» EXERCISE DETAILS
Find the line with "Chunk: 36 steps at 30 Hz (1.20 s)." in the entries below. Repeat it, every following line, and the line with "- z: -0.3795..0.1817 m", exactly and with nothing added.

» PROVIDED INFORMATION
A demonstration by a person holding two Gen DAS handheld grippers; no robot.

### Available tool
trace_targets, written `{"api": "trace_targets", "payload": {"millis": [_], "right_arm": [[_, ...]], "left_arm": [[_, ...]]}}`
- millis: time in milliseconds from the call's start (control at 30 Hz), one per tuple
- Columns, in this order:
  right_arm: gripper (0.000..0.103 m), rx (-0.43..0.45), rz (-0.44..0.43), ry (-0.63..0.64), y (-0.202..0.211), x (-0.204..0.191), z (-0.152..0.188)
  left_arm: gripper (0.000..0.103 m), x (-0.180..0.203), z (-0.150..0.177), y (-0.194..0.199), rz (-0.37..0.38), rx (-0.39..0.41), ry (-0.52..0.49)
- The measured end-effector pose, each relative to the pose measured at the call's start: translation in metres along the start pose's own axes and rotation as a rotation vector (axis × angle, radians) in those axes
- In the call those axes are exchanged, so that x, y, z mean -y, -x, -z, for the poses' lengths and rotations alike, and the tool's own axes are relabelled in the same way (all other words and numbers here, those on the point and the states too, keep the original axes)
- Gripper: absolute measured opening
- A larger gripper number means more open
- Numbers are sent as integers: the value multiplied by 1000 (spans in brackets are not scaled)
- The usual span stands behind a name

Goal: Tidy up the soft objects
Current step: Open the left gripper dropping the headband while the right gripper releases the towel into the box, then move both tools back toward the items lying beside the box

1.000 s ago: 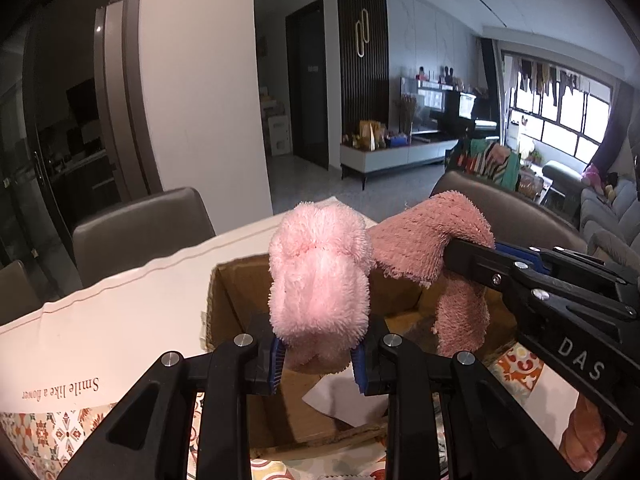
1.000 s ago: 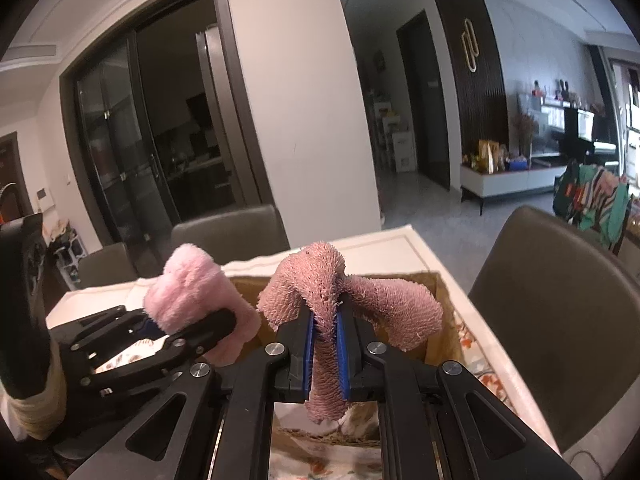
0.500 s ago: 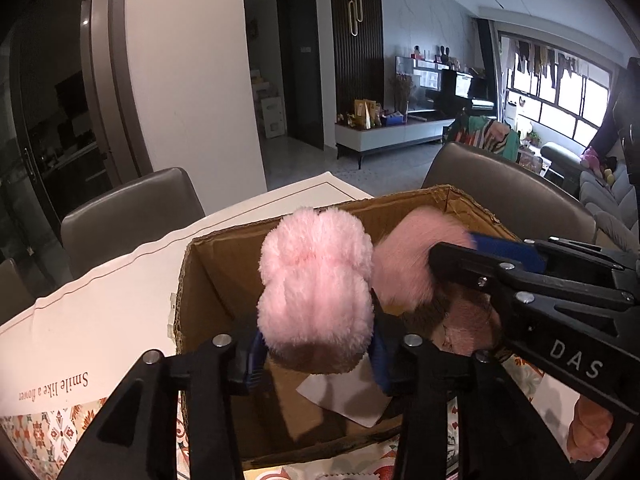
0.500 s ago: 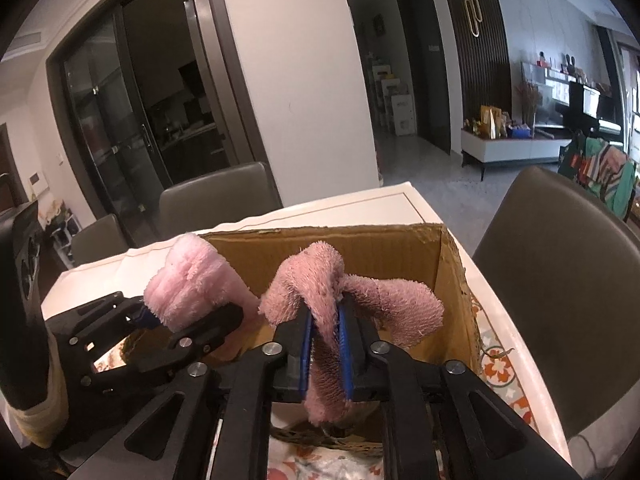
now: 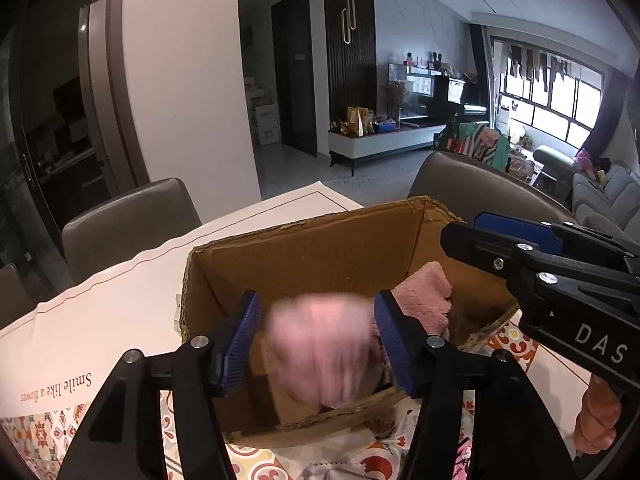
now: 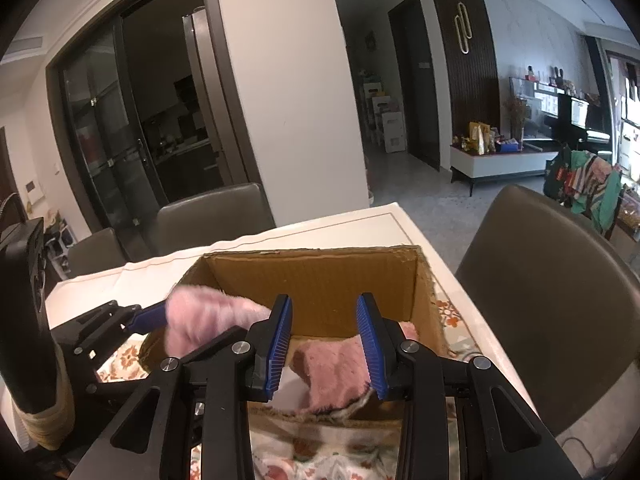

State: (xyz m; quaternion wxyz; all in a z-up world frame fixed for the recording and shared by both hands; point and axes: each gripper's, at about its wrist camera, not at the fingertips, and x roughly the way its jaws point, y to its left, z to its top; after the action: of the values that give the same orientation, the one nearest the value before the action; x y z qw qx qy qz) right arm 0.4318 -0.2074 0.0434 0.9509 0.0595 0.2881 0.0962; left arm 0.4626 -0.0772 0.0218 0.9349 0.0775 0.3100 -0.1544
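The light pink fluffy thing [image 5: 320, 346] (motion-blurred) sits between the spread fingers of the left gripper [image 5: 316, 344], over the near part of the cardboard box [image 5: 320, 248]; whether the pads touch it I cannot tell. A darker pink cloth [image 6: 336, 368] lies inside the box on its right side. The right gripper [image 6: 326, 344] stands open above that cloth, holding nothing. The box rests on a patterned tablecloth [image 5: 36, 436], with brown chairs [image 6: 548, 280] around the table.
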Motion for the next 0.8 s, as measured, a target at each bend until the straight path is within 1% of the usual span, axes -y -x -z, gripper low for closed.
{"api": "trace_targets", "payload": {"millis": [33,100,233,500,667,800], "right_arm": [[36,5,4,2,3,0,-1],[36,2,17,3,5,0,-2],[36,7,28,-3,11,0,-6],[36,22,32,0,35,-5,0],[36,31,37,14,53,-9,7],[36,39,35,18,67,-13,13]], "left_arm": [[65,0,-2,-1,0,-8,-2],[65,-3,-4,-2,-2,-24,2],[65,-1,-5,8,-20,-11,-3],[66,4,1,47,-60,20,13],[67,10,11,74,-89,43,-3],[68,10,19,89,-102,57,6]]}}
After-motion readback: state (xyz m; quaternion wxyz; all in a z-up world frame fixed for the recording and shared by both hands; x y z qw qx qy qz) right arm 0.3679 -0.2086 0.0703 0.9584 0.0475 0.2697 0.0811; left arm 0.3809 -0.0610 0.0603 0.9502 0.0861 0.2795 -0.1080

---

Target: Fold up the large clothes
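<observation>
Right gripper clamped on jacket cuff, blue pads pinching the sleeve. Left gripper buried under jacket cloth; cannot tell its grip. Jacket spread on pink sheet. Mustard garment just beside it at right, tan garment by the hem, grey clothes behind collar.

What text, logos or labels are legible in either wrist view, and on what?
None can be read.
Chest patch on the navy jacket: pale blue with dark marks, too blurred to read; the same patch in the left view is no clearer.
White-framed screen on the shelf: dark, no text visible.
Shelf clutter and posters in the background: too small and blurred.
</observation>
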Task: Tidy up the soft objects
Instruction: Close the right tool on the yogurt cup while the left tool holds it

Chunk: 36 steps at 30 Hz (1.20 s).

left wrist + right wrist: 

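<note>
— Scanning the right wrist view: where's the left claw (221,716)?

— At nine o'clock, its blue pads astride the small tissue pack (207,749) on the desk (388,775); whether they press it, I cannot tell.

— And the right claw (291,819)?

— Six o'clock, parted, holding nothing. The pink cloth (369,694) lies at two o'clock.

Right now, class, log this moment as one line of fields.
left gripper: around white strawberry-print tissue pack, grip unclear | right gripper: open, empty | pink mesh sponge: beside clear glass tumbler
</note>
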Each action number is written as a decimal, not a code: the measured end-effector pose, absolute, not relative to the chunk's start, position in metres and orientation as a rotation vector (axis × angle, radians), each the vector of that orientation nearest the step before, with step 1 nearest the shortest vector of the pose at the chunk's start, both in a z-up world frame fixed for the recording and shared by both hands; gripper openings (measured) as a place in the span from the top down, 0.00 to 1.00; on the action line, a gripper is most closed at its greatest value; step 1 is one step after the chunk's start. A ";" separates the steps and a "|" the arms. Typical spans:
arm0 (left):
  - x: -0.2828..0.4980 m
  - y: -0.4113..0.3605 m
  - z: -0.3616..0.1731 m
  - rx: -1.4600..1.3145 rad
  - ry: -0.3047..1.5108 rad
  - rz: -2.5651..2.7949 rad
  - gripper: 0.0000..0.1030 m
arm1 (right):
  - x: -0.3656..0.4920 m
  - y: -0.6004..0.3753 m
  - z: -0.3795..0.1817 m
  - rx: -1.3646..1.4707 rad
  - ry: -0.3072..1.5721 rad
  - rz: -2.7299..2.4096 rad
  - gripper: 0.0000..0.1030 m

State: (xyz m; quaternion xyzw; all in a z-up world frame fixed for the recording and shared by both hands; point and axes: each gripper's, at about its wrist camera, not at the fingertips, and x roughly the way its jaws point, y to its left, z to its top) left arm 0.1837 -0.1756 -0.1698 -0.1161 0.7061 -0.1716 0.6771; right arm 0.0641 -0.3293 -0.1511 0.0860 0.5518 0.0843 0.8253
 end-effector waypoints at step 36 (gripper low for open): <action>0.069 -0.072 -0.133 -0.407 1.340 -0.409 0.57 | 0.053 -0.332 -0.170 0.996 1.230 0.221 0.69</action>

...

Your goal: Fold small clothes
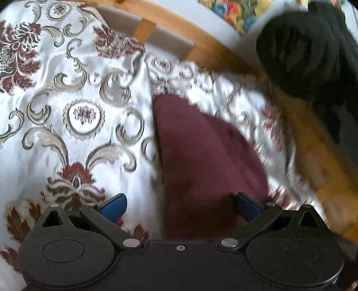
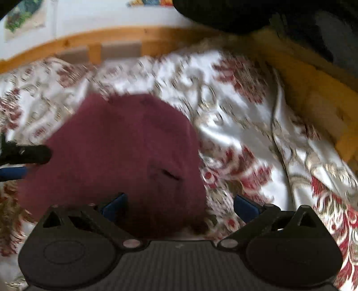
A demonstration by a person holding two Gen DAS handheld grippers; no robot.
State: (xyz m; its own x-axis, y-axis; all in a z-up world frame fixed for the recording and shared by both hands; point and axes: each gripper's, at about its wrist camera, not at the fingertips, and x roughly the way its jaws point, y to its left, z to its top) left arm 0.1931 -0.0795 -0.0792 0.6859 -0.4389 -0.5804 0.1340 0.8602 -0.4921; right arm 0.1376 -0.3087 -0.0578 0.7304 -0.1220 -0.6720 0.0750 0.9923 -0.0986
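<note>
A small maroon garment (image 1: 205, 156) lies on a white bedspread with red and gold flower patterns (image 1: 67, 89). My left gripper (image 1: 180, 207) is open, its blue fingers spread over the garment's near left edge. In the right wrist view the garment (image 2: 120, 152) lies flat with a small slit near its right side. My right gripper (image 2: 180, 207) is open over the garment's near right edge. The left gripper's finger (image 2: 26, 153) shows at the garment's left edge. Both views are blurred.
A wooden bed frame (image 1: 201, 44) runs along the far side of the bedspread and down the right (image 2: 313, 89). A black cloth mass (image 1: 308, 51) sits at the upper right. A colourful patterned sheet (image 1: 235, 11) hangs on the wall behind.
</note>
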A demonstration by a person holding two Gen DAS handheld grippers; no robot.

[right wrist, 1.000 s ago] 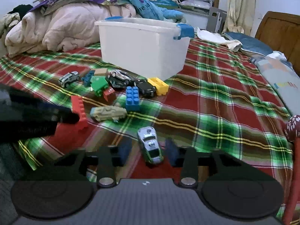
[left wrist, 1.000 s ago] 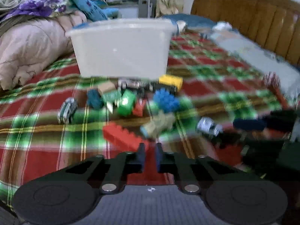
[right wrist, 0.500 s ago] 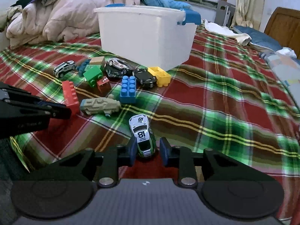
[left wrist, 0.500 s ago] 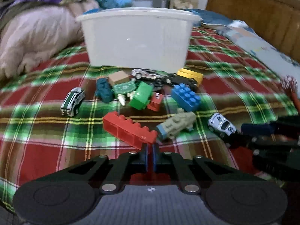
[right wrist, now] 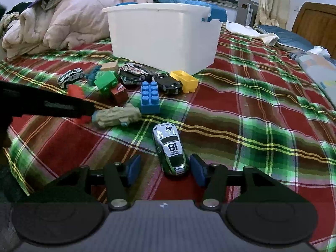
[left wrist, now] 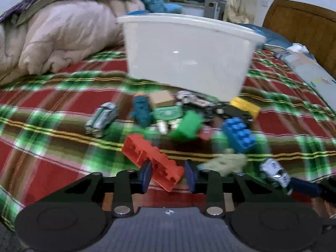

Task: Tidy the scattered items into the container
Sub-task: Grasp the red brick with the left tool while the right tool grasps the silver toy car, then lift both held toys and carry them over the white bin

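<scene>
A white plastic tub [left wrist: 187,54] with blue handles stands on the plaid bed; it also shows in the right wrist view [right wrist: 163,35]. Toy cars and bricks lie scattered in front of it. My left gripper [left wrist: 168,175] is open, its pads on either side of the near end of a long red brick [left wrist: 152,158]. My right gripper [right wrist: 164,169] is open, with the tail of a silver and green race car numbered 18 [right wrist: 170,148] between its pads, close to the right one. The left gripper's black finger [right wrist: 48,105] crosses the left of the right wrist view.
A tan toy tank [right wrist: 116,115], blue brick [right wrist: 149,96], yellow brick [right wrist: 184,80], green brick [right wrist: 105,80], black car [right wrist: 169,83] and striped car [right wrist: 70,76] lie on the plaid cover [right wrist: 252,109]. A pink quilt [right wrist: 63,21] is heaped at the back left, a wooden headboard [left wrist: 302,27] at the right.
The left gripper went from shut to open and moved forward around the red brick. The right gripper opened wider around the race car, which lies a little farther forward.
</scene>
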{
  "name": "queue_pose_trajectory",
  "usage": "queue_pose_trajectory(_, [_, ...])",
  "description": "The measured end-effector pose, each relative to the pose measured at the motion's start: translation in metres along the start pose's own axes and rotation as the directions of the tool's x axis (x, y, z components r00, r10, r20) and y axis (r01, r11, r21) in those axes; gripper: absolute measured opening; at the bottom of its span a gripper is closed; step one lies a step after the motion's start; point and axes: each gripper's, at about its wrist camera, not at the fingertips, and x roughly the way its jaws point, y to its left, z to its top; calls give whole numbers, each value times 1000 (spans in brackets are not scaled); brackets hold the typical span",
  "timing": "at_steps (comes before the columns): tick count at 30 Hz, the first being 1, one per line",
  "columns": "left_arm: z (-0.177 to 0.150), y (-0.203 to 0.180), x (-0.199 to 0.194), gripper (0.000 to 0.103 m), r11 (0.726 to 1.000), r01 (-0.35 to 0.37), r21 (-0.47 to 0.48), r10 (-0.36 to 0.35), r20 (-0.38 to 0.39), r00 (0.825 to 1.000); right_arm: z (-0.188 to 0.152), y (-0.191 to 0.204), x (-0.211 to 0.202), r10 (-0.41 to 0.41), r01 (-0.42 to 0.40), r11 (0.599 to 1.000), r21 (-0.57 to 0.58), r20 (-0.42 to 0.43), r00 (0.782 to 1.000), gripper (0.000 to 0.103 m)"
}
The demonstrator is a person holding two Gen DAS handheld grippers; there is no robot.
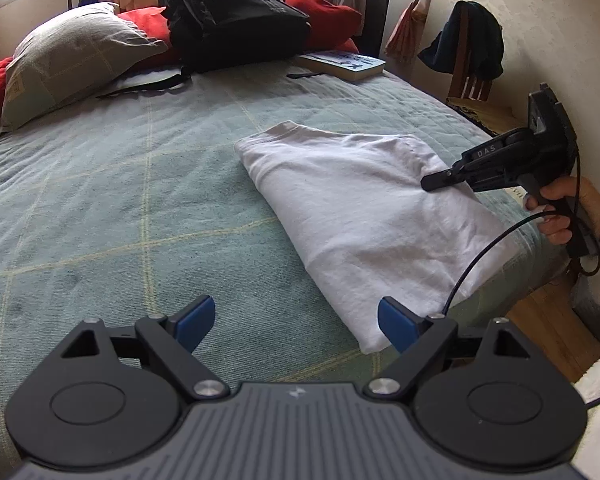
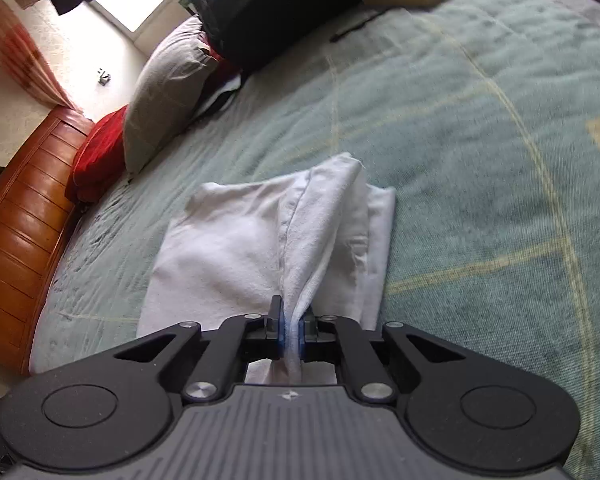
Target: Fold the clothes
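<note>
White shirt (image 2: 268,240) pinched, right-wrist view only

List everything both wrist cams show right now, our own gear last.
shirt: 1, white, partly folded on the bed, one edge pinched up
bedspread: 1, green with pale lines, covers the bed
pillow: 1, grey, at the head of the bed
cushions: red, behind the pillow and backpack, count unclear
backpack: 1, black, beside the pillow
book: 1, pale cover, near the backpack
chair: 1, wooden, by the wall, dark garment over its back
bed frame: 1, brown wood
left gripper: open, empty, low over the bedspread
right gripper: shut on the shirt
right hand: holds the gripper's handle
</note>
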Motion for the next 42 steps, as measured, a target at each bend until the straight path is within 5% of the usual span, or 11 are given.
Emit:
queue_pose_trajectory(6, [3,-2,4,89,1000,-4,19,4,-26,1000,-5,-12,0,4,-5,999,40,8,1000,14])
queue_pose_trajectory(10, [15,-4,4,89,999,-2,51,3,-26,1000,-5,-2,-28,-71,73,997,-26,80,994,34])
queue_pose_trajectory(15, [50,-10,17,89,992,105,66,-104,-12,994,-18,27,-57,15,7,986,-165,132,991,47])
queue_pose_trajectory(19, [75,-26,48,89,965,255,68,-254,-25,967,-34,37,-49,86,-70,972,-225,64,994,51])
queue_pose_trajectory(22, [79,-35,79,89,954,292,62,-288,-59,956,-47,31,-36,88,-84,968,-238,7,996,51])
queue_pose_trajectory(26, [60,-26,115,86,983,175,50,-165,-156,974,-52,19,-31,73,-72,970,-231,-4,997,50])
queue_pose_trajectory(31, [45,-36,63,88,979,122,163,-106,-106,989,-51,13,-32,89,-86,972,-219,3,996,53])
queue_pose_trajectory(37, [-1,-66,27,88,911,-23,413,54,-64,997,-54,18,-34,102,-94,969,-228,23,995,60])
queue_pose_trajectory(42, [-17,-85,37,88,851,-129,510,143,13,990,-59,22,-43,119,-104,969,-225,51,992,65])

» SOLVED PROBLEM
Chunk: 36 steps at 30 Hz (1.20 s).

left wrist + right wrist: 

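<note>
— Scanning the right wrist view: where's the left claw (221,716)?

— At nine o'clock, its blue pads astride the small tissue pack (207,749) on the desk (388,775); whether they press it, I cannot tell.

— And the right claw (291,819)?

— Six o'clock, parted, holding nothing. The pink cloth (369,694) lies at two o'clock.

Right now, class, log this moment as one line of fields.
left gripper: around white strawberry-print tissue pack, grip unclear | right gripper: open, empty | pink mesh sponge: beside clear glass tumbler
</note>
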Each action number is written as a decimal, not a code: the measured end-effector pose, absolute, not relative to the chunk's start, position in metres and orientation as a rotation vector (axis × angle, radians), each the vector of that orientation nearest the step before, with step 1 nearest the shortest vector of the pose at the chunk's start, both in a z-up world frame fixed for the recording and shared by both hands; gripper openings (measured) as a place in the span from the top down, 0.00 to 1.00; on the action line, a gripper is most closed at its greatest value; step 1 is one step after the chunk's start. A ";" separates the steps and a "|" the arms. Typical spans:
arm0 (left):
  - x: -0.2828..0.4980 m
  - y: -0.4113..0.3605 m
  - z: -0.3616..0.1731 m
  - rx: -1.4600..1.3145 rad
  - ry: -0.3047..1.5108 rad
  - rz: -2.5651..2.7949 rad
  - gripper: 0.0000..0.1030 m
arm1 (right):
  - x: -0.3656..0.4920 m
  - y: -0.6004..0.3753 m
  - z: -0.3795..0.1817 m

This completes the exercise.